### Task item
Reproduce exactly, with no other output, every line of the data below from the line containing "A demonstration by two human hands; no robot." to the end, inclusive.

### Dataset excerpt

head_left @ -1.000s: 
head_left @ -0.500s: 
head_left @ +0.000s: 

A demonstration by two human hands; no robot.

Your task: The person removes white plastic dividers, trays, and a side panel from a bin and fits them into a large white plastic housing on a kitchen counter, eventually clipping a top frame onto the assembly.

### Answer space
A demonstration by two human hands; no robot.

Your task: The person removes white plastic dividers, trays, and a side panel from a bin and fits them into a large white plastic housing on a kitchen counter, eventually clipping a top frame onto the assembly.

With this, the answer is complete.